• [Exercise requirements]
Each line of the data that mentions the string "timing" needs to be identified and copied.
# # # #
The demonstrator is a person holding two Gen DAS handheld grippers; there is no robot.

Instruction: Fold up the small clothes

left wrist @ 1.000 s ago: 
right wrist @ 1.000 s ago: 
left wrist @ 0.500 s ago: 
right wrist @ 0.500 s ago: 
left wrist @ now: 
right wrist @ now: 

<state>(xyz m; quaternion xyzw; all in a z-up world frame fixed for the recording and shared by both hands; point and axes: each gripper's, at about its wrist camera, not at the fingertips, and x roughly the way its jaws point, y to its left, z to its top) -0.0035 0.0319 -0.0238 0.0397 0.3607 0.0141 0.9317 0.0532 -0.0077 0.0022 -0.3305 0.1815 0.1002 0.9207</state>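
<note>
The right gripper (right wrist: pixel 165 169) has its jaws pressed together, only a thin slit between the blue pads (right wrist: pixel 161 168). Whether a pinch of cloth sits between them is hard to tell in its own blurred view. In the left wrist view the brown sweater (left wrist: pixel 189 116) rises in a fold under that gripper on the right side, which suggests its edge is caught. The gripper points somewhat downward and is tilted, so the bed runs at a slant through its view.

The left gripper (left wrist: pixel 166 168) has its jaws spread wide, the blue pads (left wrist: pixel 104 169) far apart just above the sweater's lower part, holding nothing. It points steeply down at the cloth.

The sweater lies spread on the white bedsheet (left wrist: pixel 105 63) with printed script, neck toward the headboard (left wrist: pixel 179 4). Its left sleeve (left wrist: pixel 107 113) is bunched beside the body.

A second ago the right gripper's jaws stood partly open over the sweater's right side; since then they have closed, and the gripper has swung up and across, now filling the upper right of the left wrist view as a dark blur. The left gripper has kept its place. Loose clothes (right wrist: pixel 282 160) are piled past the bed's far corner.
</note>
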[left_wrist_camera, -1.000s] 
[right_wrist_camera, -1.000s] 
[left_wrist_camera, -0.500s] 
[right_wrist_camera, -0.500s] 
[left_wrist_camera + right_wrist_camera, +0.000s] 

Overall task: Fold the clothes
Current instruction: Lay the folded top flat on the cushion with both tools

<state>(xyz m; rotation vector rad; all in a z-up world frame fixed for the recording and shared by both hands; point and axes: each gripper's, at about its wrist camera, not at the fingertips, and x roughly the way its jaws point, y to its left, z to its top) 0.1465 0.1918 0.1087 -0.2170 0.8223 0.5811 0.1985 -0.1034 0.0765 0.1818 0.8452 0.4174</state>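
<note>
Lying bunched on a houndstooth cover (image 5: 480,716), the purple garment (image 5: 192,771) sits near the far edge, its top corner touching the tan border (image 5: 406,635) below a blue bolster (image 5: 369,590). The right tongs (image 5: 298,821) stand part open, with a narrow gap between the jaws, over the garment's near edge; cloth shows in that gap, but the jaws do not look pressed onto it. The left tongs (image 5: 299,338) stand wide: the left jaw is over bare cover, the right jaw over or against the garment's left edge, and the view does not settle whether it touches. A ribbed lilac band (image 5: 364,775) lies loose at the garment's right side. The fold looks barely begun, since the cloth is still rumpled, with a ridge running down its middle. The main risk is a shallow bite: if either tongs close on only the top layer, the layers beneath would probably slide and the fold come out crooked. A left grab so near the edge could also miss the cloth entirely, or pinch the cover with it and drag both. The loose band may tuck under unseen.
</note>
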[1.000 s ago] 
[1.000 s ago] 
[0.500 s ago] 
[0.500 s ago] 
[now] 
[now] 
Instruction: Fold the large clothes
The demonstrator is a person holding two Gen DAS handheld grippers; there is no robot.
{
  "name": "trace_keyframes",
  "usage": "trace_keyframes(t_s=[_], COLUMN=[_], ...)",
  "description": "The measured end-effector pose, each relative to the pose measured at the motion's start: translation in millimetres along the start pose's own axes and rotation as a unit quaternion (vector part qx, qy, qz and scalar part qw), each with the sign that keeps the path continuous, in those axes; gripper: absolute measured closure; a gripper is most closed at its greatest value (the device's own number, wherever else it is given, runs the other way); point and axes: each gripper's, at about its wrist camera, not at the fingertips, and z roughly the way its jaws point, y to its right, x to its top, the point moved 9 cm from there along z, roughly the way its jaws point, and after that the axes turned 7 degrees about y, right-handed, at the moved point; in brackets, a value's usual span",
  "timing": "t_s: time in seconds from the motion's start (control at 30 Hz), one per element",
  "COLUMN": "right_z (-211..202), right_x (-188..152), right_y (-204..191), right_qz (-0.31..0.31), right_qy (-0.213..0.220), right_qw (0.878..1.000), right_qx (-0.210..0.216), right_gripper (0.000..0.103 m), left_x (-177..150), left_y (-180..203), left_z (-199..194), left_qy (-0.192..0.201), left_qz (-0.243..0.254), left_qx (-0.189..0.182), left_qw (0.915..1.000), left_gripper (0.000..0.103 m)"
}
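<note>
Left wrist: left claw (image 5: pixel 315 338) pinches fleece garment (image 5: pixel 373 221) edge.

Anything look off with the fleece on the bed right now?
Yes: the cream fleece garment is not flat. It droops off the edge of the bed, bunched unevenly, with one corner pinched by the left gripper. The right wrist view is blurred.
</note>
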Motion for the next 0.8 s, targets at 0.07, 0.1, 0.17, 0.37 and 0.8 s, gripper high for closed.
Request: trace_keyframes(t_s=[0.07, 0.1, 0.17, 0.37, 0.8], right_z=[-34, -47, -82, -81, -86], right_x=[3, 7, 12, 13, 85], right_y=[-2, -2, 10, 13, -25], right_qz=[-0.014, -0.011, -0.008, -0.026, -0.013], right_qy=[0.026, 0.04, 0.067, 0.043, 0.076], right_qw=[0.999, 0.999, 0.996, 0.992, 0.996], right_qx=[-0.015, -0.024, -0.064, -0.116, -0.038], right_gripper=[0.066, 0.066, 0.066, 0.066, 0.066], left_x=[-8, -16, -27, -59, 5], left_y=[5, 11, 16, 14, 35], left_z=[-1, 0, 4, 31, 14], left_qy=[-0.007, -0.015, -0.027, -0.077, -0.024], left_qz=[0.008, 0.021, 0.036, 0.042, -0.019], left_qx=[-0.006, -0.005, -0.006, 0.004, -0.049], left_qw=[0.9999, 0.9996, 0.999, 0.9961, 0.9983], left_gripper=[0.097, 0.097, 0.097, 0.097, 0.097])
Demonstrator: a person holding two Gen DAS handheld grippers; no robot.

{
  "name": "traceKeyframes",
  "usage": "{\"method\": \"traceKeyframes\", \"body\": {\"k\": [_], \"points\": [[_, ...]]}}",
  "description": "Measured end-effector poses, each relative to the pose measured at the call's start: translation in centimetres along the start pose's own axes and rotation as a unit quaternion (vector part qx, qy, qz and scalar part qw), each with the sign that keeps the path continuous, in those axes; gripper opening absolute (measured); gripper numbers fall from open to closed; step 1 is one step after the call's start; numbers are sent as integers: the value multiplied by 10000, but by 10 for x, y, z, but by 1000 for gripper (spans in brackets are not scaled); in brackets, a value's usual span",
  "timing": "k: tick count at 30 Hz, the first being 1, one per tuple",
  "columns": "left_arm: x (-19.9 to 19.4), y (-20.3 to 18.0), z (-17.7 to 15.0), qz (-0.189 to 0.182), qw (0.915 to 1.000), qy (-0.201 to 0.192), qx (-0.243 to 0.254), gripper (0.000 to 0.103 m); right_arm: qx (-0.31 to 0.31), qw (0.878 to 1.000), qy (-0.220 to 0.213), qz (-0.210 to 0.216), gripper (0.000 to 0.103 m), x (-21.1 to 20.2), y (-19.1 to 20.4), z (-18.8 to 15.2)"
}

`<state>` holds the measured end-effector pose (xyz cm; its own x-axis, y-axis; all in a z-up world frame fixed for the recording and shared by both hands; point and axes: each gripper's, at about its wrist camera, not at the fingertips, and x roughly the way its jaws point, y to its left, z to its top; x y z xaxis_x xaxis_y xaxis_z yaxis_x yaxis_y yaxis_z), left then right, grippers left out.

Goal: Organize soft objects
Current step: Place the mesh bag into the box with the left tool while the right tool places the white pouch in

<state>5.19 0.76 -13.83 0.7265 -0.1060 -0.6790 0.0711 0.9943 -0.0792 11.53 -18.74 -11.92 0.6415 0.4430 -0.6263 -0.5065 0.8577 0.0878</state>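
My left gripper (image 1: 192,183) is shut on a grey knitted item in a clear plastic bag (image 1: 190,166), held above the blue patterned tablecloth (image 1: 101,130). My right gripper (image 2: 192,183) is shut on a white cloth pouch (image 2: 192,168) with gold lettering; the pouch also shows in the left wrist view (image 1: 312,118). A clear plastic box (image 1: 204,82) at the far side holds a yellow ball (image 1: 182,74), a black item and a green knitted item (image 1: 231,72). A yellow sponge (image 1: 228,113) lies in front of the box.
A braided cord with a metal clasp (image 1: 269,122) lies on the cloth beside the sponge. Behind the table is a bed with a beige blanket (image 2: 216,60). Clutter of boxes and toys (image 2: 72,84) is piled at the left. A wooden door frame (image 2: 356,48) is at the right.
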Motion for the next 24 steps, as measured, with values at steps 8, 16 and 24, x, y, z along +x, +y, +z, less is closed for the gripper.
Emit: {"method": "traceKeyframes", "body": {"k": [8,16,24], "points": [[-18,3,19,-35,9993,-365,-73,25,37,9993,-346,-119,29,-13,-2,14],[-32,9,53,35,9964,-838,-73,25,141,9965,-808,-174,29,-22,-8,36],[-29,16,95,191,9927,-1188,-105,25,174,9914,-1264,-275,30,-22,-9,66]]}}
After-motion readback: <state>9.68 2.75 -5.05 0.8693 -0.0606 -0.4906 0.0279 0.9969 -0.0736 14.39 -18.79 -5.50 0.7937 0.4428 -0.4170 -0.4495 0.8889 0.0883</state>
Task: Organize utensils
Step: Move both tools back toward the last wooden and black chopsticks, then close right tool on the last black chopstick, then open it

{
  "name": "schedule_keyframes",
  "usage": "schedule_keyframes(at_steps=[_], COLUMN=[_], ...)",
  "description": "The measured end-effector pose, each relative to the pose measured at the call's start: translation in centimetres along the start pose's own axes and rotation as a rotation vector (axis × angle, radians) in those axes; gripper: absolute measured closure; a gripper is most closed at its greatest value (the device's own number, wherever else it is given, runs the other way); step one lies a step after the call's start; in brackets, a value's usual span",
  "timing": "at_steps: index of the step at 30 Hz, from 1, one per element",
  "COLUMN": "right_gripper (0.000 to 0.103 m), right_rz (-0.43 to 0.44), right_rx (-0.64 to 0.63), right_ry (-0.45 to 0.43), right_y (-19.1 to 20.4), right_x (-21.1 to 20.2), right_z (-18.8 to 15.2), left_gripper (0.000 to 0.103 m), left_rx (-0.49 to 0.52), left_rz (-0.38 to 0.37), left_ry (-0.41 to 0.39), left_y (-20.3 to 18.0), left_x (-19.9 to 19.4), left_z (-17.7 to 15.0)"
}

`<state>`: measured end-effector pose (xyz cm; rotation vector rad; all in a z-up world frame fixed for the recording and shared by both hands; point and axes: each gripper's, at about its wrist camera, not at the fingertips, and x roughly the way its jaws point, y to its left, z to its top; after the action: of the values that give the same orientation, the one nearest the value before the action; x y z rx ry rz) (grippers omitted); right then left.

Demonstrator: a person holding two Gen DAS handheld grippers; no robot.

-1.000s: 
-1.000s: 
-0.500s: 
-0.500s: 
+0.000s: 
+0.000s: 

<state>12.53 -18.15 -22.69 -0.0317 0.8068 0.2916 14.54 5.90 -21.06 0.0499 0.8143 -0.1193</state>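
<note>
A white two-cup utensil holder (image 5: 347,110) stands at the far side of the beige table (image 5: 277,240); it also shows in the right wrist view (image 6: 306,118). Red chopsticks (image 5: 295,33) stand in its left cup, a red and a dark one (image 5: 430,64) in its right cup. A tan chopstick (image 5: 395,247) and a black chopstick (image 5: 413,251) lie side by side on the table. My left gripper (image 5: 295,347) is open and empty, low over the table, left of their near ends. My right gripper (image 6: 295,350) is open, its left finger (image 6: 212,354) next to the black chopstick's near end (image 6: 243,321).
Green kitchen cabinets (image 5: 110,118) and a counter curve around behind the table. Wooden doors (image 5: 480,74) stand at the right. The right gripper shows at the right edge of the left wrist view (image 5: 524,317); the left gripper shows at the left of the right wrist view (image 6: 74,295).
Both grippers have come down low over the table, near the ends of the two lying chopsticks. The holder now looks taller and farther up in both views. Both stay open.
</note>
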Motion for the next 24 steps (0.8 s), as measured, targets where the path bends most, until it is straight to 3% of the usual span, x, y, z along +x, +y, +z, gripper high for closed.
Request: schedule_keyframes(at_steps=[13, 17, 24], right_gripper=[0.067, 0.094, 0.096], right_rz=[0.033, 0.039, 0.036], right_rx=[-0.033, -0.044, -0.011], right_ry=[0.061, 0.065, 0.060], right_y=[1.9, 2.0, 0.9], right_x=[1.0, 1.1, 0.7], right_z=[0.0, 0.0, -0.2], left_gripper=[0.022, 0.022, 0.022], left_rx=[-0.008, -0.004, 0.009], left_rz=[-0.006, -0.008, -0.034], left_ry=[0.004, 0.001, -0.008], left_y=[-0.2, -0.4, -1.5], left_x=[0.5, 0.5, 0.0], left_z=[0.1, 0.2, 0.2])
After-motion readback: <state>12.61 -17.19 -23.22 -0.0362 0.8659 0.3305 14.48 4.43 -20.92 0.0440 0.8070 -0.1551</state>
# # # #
• [Exercise response]
  "timing": "t_s: time in seconds from the motion's start (control at 30 Hz), one per element",
  "timing": "k: tick count at 30 Hz, the first being 1, one per tuple",
  "timing": "at_steps: index of the step at 30 Hz, from 1, one per element",

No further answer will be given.